Não foi ela quem simplesmente desistiu de tudo. A ela só coube encarar com dignidade e seguir em frente. É isto o que fazemos quando acreditamos demais, fingir que superamos e aguardamos silenciosamente pela próxima decepção, virando a esquina. Acender um cigarro, olhar para os dois lados e atravessar a rua, uma parte sua torcendo para chegar do outro lado enquanto todo o resto deseja ansiosamente pelo motorista ensandecido que vai te fazer voar pela pista. Talvez quando você estiver no seu leito de morte no hospital, quem você espera surja, falando o quanto você fez falta.

Mas foda-se. Não vai acontecer e ninguém perguntou nada.

E a carta ainda estava ali. Chegou junto com as contas, como se fosse algo banal.

Talvez banal fosse mesmo a palavra.

 “As relações se misturam e se condensam com laços momentâneos, frágeis e volúveis. Num mundo cada vez mais dinâmico, fluído e veloz. Seja real ou virtual.
(...)
 Vivemos tempos líquidos, nada é feito para durar, tampouco sólido. Os relacionamentos escorrem das nossas mãos por entre os dedos feito água”.

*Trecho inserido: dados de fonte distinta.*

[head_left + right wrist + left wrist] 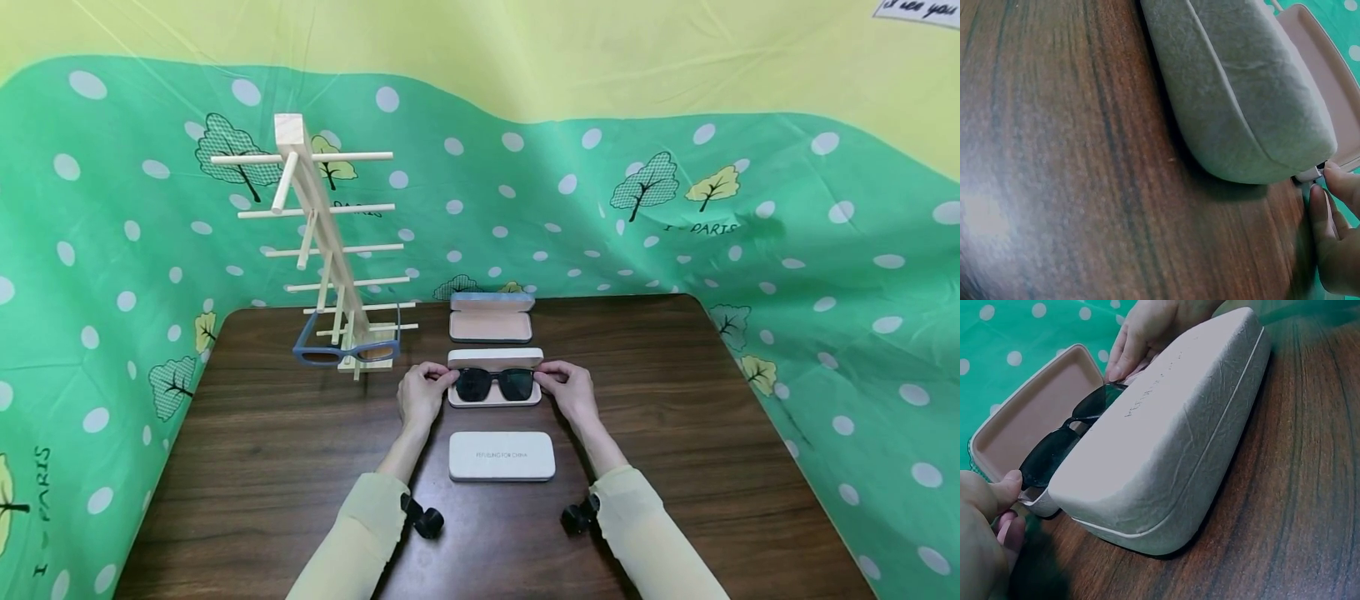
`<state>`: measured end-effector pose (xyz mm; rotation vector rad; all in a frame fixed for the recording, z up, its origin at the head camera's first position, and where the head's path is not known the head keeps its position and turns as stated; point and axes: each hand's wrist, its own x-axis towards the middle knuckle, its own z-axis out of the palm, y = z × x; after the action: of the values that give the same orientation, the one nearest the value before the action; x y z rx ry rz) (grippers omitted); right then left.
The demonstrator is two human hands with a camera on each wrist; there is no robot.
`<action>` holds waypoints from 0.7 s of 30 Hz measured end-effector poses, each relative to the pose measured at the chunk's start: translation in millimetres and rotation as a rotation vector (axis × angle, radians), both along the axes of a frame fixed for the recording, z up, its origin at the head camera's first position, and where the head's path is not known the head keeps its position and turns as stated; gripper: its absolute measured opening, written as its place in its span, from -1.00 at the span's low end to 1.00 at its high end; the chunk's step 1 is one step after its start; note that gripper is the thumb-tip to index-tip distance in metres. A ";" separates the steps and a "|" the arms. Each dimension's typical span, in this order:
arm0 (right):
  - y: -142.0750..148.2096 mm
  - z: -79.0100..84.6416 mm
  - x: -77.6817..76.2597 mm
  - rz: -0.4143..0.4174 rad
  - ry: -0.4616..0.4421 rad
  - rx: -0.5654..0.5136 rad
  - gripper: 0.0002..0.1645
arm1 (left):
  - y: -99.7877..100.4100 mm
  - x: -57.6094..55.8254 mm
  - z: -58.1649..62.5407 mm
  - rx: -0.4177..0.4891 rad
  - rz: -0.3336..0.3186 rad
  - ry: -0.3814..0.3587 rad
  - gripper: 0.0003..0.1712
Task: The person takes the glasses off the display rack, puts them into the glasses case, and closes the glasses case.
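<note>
Dark sunglasses (495, 385) lie level over the lower half of an open white glasses case (495, 358) in the middle of the table. My left hand (422, 395) pinches their left end between thumb and fingers. At the opposite end, my right hand (570, 392) pinches the frame the same way. In the left wrist view, both lenses (1047, 456) show behind a closed white glasses case (1147, 431) with faint lettering on its lid. That closed case stands in front of the open one, between my forearms. From the right wrist, the closed case (1241, 94) hides the sunglasses almost wholly.
Behind the white case stands another open case (491, 327) with a blue lid edge. To the left rises a wooden glasses rack (322, 225) with several pegs; blue-framed glasses (322, 357) hang low on it. Patterned green cloth (510, 200) surrounds the dark wooden table (675, 417).
</note>
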<state>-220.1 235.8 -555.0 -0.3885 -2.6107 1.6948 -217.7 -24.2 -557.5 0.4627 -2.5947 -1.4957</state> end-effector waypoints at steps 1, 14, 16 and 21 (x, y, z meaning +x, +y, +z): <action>-0.2 -0.1 0.1 0.002 0.002 0.003 -0.80 | -0.3 0.1 0.3 0.005 -0.001 0.000 -0.78; -1.4 -0.6 0.1 -0.013 0.034 -0.036 -0.82 | -1.8 1.5 4.0 0.090 0.000 0.003 -0.75; -1.7 -0.5 -0.3 -0.014 0.034 -0.065 -0.81 | -2.1 1.3 3.8 0.102 -0.004 0.016 -0.74; -3.6 1.1 -0.9 -0.021 0.026 -0.125 -0.80 | -3.1 0.3 2.1 0.131 -0.009 0.039 -0.75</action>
<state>-221.0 232.2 -553.9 -0.3917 -2.4814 1.8486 -217.3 -27.2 -555.4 0.4306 -2.4835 -1.6671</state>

Olhou mais uma vez para o envelope em cima da mesa. Inquisidor. Pegou o isqueiro.

“...as pessoas precisam sentir que são amadas, ouvidas e amparadas. Ou precisam saber que fazem falta. (...) Ser digno de amor é algo que só o outro pode nos classificar. O que fazemos é aceitar essa classificação. Mas, com tantas incertezas, relações sem forma - líquidas - nas quais o amor nos é negado, como teremos amor próprio? Os amores e as relações humanas de hoje são todos instáveis, e assim não temos certeza do que esperar”.

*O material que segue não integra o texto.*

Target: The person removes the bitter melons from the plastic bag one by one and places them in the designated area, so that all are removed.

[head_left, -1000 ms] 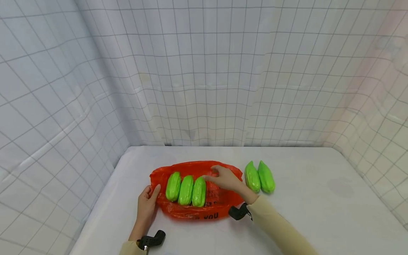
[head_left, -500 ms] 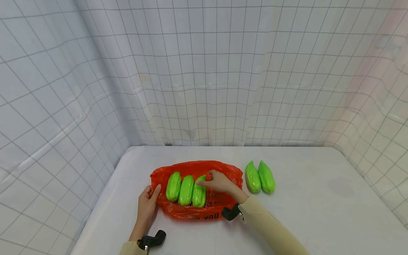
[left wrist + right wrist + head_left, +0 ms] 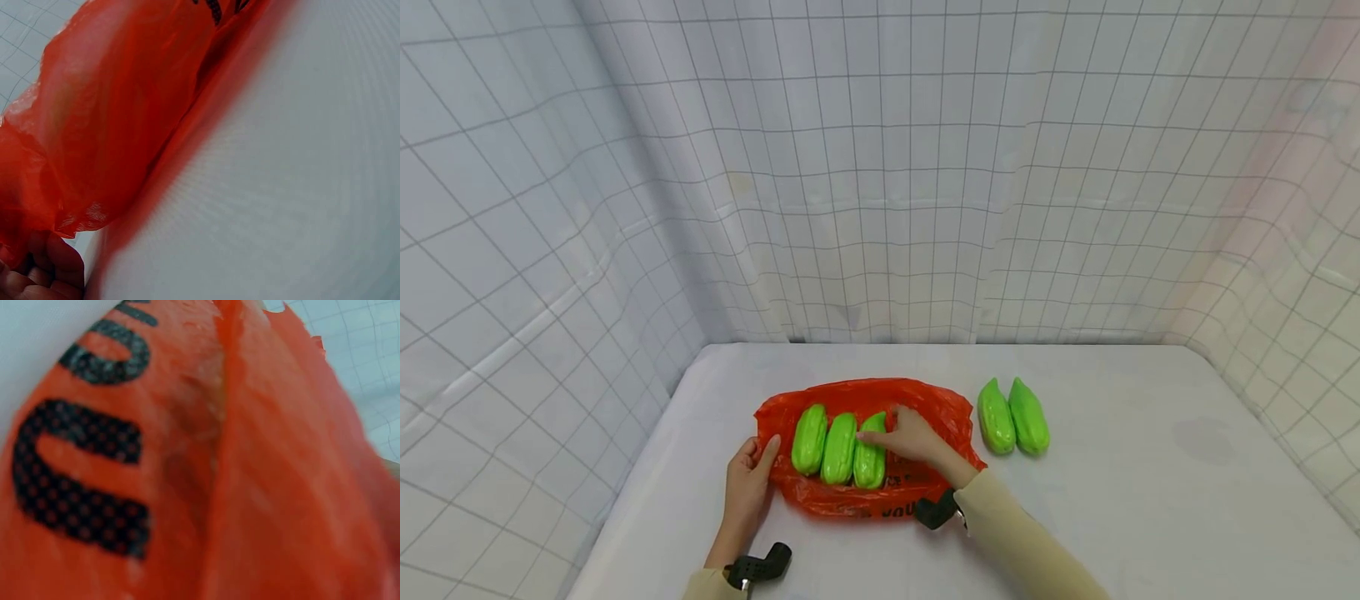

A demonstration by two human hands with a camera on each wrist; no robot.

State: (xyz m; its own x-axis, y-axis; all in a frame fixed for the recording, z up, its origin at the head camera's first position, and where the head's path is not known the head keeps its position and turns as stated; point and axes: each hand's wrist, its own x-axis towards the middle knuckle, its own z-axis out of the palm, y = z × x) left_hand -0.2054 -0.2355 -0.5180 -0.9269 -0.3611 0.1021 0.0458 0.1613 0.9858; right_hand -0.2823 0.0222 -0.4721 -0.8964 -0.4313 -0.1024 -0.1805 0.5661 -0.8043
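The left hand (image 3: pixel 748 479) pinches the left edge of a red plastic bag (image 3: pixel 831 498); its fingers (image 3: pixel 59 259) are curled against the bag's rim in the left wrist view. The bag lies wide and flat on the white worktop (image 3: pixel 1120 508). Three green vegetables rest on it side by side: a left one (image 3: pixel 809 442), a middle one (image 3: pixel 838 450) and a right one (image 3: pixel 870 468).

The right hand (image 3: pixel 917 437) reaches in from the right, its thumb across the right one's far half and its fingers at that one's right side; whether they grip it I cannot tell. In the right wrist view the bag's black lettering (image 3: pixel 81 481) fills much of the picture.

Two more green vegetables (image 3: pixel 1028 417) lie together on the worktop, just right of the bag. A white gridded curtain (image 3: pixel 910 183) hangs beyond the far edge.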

Apreciou a carta enquanto pegava fogo. Não precisou nem abrir para saber o que era. Se seu remetente tinha sido covarde por tantos anos (e não era menos covarde agora), não cabia à Anne ser corajosa ou forte mais uma vez. Pra que se dar a chance de se machucar novamente, por alguém que foi sem olhar para trás?

Não importa. Meios que justificam fins inacabados só são detalhes.

E aquilo, num mar de promessas inacabadas, estava finalizado.

“E foda-se você” – disse, ao acender o cigarro no envelope.